Two Chinese life science companies completed initial public offerings in the United States this week. Shenyang-based China Nuokang (NASDAQ:NKBP), which develops, manufactures and sells blood and heart-related products, offering priced at $9 per American Depository Share, lower than the expected $10 to $12 range. The company sold 5 million ADS, raising $45 million. Shareholders in the company include Anglo China Bio-technology Investment Holdings, Sequoia Capital China Growth Fund and affiliated funds, Britain Ukan Technology Investment Holdings Limited, and HBM BioMed China. Britain Ukan and HBM BioMed China each sold part of their stake in the company. China Nuokang plans to debut on the Nasdaq under the symbol "NKBP". Underwriters, led by Jeffries & Co., have the option to purchase an additional 750,000 ADSs.
Beijing-based Concord Medical Services Holdings Limited (NYSE:CCM), an operator of the largest network of radiotherapy and diagnostic imaging centers in China in terms of revenues and the total number of centers in operation in 2008, priced its initial public offering of 12 million American Depositary Shares at $11 per ADS, raising approximately $119.5 million. The ADSs are expected to begin trading on the New York Stock Exchange on December 11 under the symbol "CCM." Morgan Stanley, J.P. Morgan Securities, and China International Capital Corporation Hong Kong Securities Limited acted as joint bookrunners for the offering. The underwriters have been granted a 30-day option to purchase up to an additional 1.8 million ADSs to cover over-allotments, if any.

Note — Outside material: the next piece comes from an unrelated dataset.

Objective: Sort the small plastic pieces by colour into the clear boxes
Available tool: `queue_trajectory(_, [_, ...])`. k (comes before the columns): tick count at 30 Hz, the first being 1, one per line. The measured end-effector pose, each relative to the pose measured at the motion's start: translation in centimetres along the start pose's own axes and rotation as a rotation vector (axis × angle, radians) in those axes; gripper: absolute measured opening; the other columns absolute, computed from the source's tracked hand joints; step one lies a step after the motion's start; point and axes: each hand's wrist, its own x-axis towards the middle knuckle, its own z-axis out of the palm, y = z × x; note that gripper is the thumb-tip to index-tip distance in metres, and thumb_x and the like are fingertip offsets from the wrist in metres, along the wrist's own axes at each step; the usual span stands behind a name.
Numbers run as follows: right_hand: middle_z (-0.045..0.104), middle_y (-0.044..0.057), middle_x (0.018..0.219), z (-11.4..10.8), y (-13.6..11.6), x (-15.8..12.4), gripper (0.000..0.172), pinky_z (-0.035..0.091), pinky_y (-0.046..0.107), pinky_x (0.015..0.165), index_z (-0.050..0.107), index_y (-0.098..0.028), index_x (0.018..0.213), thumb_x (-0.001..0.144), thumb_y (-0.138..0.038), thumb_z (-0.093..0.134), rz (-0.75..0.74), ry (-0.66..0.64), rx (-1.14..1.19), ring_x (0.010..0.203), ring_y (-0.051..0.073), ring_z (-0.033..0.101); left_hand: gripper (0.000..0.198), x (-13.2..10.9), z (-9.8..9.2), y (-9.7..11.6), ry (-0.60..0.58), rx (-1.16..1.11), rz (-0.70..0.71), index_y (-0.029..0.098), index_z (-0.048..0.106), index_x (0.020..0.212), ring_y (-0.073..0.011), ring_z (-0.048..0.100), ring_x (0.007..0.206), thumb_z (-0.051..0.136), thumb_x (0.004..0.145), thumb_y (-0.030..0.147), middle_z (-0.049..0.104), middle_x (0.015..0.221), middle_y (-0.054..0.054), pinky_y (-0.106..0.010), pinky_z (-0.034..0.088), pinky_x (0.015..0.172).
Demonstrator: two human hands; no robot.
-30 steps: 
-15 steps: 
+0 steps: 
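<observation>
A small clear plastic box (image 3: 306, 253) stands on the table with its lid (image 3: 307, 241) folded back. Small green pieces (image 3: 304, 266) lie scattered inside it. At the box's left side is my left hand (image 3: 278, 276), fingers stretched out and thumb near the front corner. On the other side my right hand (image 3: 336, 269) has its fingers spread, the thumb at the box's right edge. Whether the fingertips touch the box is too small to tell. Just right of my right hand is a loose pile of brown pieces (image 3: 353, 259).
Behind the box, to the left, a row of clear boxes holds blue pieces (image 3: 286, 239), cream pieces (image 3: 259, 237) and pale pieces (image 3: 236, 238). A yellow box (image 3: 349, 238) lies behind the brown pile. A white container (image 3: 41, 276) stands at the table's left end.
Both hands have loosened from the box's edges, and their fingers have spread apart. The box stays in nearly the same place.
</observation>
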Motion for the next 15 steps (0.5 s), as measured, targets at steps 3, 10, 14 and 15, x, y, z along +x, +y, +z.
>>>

Finally, Microsoft (NASDAQ:MSFT) is moving to strengthen its position in electronic medical records. The company announced that it plans to buy Sentillion, a healthcare software company based in Andover, Massachusetts. Sentillion specializes in technology for keeping electronic patient records secure and private. According to the company, its software is used by more than 1,000 hospitals and 500,000 caregivers across North America and Europe. Sentillion's investors include Newbury Ventures, Polaris Venture Partners, Split Rock Partners, Merrill Lynch Ventures, Wall Street Technology Partners, Intersouth Partners, and First Consulting Group. The terms of the deal were not disclosed.